Work to be completed – For each line below, print it again exactly as shown.

-- Collected material follows --

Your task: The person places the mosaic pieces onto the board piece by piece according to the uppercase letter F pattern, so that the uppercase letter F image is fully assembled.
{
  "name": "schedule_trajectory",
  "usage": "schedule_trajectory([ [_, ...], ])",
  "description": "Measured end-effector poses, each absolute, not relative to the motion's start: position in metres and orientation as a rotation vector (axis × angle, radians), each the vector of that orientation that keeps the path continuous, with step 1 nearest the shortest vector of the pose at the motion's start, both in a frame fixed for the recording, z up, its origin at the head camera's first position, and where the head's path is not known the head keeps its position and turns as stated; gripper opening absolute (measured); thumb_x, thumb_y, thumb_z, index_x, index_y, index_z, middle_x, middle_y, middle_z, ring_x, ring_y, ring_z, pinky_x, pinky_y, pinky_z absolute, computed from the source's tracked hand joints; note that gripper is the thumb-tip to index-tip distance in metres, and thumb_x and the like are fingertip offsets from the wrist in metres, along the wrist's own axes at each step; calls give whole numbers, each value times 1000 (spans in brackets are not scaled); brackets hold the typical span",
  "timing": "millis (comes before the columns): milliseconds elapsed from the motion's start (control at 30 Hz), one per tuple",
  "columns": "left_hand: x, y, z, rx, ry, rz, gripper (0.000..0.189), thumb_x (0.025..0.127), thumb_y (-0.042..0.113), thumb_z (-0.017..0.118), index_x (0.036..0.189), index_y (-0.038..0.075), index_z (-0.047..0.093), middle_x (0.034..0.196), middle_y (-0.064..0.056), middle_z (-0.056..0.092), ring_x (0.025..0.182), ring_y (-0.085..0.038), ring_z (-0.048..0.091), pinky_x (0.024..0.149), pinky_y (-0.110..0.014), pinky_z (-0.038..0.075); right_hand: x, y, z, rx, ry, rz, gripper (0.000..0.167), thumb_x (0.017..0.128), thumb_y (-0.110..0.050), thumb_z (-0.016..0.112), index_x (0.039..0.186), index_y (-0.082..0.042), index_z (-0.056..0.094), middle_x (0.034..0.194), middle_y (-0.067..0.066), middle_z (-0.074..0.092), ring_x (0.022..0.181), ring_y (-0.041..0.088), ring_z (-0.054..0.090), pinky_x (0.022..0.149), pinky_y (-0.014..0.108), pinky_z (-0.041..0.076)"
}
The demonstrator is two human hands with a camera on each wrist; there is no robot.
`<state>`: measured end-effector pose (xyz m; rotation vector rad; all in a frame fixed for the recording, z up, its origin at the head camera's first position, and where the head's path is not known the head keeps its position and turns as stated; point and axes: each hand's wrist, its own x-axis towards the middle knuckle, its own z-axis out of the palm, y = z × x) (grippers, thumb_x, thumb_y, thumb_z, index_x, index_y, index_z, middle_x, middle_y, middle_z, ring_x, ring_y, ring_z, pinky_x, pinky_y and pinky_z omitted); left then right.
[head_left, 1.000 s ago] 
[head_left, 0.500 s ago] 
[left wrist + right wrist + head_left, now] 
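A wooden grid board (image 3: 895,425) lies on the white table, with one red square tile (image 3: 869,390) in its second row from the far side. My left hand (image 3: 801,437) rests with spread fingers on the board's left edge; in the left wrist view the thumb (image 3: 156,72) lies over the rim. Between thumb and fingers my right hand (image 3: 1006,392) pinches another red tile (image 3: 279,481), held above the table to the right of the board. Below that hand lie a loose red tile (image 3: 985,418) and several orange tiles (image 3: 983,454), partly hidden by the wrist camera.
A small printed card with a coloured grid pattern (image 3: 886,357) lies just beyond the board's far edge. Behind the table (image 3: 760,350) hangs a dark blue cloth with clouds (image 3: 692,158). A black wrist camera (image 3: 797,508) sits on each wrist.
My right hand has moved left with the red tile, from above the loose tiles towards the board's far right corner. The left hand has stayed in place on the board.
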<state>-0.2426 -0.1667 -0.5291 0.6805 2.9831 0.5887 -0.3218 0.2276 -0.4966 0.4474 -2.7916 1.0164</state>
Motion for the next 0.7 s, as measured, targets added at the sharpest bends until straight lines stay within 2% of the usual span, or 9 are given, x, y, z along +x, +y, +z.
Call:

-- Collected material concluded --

Worked solution –
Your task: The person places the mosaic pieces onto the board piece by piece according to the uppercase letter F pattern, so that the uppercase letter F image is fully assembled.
{
  "name": "schedule_trajectory",
  "usage": "schedule_trajectory([ [_, ...], ])",
  "description": "Measured end-effector poses, each absolute, not relative to the motion's start: position in metres and orientation as a rotation vector (axis × angle, radians), each the vector of that orientation that keeps the path continuous, with step 1 nearest the shortest vector of the pose at the motion's start, both in a frame fixed for the recording, z up, its origin at the head camera's first position, and where the head's path is not known the head keeps its position and turns as stated; gripper opening absolute (measured); thumb_x, thumb_y, thumb_z, index_x, index_y, index_z, middle_x, middle_y, middle_z, ring_x, ring_y, ring_z, pinky_x, pinky_y, pinky_z absolute, computed from the source's tracked hand joints; note that gripper is the thumb-tip to index-tip distance in metres, and thumb_x and the like are fingertip offsets from the wrist in metres, along the wrist's own axes at each step; calls give whole numbers, each value times 1000 (spans in brackets are not scaled); brackets hold the typical span",
  "timing": "millis (comes before the columns): milliseconds elapsed from the motion's start (control at 30 Hz), one per tuple",
  "columns": "left_hand: x, y, z, rx, ry, rz, gripper (0.000..0.189), thumb_x (0.025..0.127), thumb_y (-0.042..0.113), thumb_z (-0.017..0.118), index_x (0.036..0.189), index_y (-0.038..0.075), index_z (-0.047..0.093), middle_x (0.034..0.196), middle_y (-0.064..0.056), middle_z (-0.056..0.092), ring_x (0.025..0.182), ring_y (-0.085..0.038), ring_z (-0.048..0.091), pinky_x (0.024..0.149), pinky_y (-0.110..0.014), pinky_z (-0.038..0.075); right_hand: x, y, z, rx, ry, rz, gripper (0.000..0.167), thumb_x (0.017..0.128), thumb_y (-0.110..0.050), thumb_z (-0.016..0.112), index_x (0.039..0.186), index_y (-0.082..0.042), index_z (-0.056..0.094), middle_x (0.034..0.194), middle_y (-0.067..0.066), middle_z (-0.074..0.092), ring_x (0.022..0.181), ring_y (-0.041..0.088), ring_z (-0.054..0.090), pinky_x (0.022..0.149), pinky_y (-0.014..0.108), pinky_z (-0.041..0.076)"
}
The demonstrator is two human hands with a camera on each wrist; there is no robot.
`<state>`: measured end-effector pose (xyz m; rotation vector rad; all in a frame fixed for the recording, z up, its origin at the head camera's first position, and where the head's path is not known the head keeps its position and turns as stated; point and axes: each hand's wrist, its own x-axis towards the middle knuckle, its own z-axis out of the palm, y = z × x) (grippers, thumb_x, thumb_y, thumb_z, index_x, index_y, index_z, middle_x, middle_y, middle_z, ring_x, ring_y, ring_z, pinky_x, pinky_y and pinky_z omitted); left then right.
[head_left, 1.000 s ago] 
[head_left, 0.500 s ago] 
[left wrist + right wrist + head_left, now] 
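A wooden grid board (image 3: 895,425) lies on the white table, with one red square tile (image 3: 869,390) in its second row from the far side. My left hand (image 3: 801,437) rests with spread fingers on the board's left edge; in the left wrist view the thumb (image 3: 156,72) lies over the rim. Between thumb and fingers my right hand (image 3: 1006,392) pinches another red tile (image 3: 279,481), held above the table to the right of the board. Below that hand lie a loose red tile (image 3: 985,418) and several orange tiles (image 3: 983,454), partly hidden by the wrist camera.
A small printed card with a coloured grid pattern (image 3: 886,357) lies just beyond the board's far edge. Behind the table (image 3: 760,350) hangs a dark blue cloth with clouds (image 3: 692,158). A black wrist camera (image 3: 797,508) sits on each wrist.
My right hand has moved left with the red tile, from above the loose tiles towards the board's far right corner. The left hand has stayed in place on the board.
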<state>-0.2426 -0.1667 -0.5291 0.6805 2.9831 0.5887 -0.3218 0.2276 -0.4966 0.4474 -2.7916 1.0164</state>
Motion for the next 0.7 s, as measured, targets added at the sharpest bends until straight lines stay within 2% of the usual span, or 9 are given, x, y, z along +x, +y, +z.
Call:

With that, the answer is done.